*What you should do*: Each record that follows should be repeated exactly, minus any images.

*Data provided*:
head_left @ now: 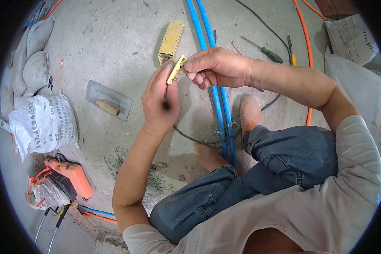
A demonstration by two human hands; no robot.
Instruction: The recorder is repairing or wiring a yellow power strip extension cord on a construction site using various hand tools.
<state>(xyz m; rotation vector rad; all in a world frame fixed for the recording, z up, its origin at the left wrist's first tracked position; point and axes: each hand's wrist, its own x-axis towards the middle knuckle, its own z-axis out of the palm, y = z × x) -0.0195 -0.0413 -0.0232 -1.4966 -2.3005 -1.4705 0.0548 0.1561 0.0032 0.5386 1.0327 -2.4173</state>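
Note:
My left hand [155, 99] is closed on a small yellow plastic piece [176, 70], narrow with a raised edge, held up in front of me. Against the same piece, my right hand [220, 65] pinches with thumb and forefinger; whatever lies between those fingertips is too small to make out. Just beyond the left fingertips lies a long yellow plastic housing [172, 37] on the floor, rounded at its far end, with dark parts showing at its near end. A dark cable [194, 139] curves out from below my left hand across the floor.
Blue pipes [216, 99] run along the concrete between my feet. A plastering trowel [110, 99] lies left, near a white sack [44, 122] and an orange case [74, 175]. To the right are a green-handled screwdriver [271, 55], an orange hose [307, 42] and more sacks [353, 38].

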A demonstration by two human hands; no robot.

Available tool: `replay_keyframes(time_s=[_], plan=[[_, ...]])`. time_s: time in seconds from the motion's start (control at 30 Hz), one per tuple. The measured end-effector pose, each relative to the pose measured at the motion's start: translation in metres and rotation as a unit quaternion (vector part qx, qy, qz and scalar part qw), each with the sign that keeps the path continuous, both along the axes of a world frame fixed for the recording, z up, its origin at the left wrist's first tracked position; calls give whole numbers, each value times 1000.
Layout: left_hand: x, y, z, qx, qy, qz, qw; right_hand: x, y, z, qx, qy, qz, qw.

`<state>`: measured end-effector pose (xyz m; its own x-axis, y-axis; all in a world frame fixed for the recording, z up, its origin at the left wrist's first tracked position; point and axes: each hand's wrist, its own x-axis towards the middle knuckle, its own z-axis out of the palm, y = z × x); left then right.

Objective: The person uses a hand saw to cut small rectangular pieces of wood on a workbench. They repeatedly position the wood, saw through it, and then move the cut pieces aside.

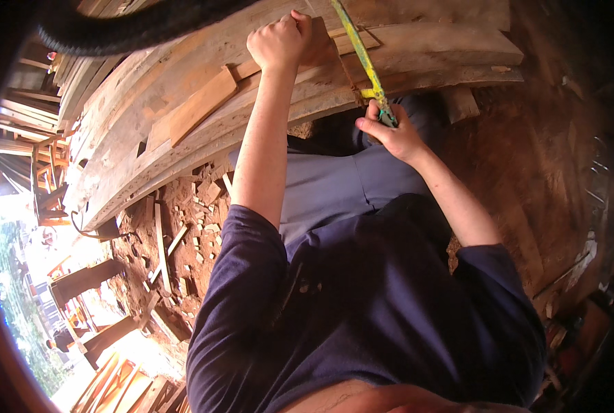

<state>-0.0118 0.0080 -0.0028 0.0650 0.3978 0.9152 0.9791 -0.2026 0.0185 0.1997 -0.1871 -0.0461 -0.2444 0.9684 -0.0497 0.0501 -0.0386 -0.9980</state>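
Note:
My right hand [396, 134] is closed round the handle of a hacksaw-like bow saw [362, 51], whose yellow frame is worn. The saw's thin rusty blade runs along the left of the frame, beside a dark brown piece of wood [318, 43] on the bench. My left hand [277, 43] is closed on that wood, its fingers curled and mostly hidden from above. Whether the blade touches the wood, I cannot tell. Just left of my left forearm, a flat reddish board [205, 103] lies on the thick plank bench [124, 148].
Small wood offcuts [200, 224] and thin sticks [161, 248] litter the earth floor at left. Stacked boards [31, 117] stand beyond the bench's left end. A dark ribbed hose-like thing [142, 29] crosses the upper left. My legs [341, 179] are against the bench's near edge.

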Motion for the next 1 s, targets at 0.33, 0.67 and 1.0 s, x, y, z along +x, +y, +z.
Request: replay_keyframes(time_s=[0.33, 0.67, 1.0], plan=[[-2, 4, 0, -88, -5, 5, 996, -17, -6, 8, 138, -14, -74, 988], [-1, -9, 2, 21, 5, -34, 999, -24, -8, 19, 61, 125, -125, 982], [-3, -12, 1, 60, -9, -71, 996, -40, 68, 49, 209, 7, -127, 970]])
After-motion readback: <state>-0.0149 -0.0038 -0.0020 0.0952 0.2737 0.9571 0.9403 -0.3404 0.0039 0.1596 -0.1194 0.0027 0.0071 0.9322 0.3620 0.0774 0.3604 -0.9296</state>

*Answer*:
head_left @ now: 
A demonstration by two human hands; no robot.
Instruction: The recorder is repairing or wiring a yellow power strip extension cord on a construction site using various hand tools.
<state>(xyz m; rotation vector rad; all in a world frame fixed for the recording, z up, its origin at the left wrist's first tracked position; point and axes: each hand's wrist, its own x-axis towards the middle knuckle, its own z-axis out of the palm, y = z × x) -0.0195 -0.0413 -0.0232 -1.4966 -2.3005 -1.4705 0.0548 0.1561 0.0032 0.5386 1.0327 -2.4173</state>
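Note:
My left hand [155, 99] is closed on a small yellow plastic piece [176, 70], narrow with a raised edge, held up in front of me. Against the same piece, my right hand [220, 65] pinches with thumb and forefinger; whatever lies between those fingertips is too small to make out. Just beyond the left fingertips lies a long yellow plastic housing [172, 37] on the floor, rounded at its far end, with dark parts showing at its near end. A dark cable [194, 139] curves out from below my left hand across the floor.
Blue pipes [216, 99] run along the concrete between my feet. A plastering trowel [110, 99] lies left, near a white sack [44, 122] and an orange case [74, 175]. To the right are a green-handled screwdriver [271, 55], an orange hose [307, 42] and more sacks [353, 38].
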
A demonstration by two human hands; no robot.

Available tool: `replay_keyframes(time_s=[_], plan=[[_, ...]])`. time_s: time in seconds from the motion's start (control at 30 Hz), one per tuple. The measured end-effector pose, each relative to the pose measured at the motion's start: translation in metres and rotation as a unit quaternion (vector part qx, qy, qz and scalar part qw), each with the sign that keeps the path continuous, both along the axes of a world frame fixed for the recording, z up, its origin at the left wrist's first tracked position; calls give whole numbers, each value times 1000.
Layout: left_hand: x, y, z, qx, qy, qz, qw; right_hand: x, y, z, qx, qy, qz, qw.

`<state>`: measured end-effector pose (xyz m; its own x-axis, y-axis; all in a world frame fixed for the recording, z up, its origin at the left wrist's first tracked position; point and axes: each hand's wrist, its own x-axis towards the middle knuckle, its own z-axis out of the palm, y = z × x); left then right.

Objective: The person uses a hand saw to cut small rectangular pieces of wood on a workbench. They repeatedly position the wood, saw through it, and then move the cut pieces aside.


<state>-0.0118 0.0080 -0.0028 0.0650 0.3978 0.9152 0.9791 -0.2026 0.0185 0.1997 -0.1871 -0.0461 -0.2444 0.9684 -0.0497 0.0501 -0.0386 -0.9980</state>
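Note:
My right hand [396, 134] is closed round the handle of a hacksaw-like bow saw [362, 51], whose yellow frame is worn. The saw's thin rusty blade runs along the left of the frame, beside a dark brown piece of wood [318, 43] on the bench. My left hand [277, 43] is closed on that wood, its fingers curled and mostly hidden from above. Whether the blade touches the wood, I cannot tell. Just left of my left forearm, a flat reddish board [205, 103] lies on the thick plank bench [124, 148].
Small wood offcuts [200, 224] and thin sticks [161, 248] litter the earth floor at left. Stacked boards [31, 117] stand beyond the bench's left end. A dark ribbed hose-like thing [142, 29] crosses the upper left. My legs [341, 179] are against the bench's near edge.
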
Motion for the next 1 s, targets at 0.33, 0.67 and 1.0 s, x, y, z along +x, +y, +z.
Request: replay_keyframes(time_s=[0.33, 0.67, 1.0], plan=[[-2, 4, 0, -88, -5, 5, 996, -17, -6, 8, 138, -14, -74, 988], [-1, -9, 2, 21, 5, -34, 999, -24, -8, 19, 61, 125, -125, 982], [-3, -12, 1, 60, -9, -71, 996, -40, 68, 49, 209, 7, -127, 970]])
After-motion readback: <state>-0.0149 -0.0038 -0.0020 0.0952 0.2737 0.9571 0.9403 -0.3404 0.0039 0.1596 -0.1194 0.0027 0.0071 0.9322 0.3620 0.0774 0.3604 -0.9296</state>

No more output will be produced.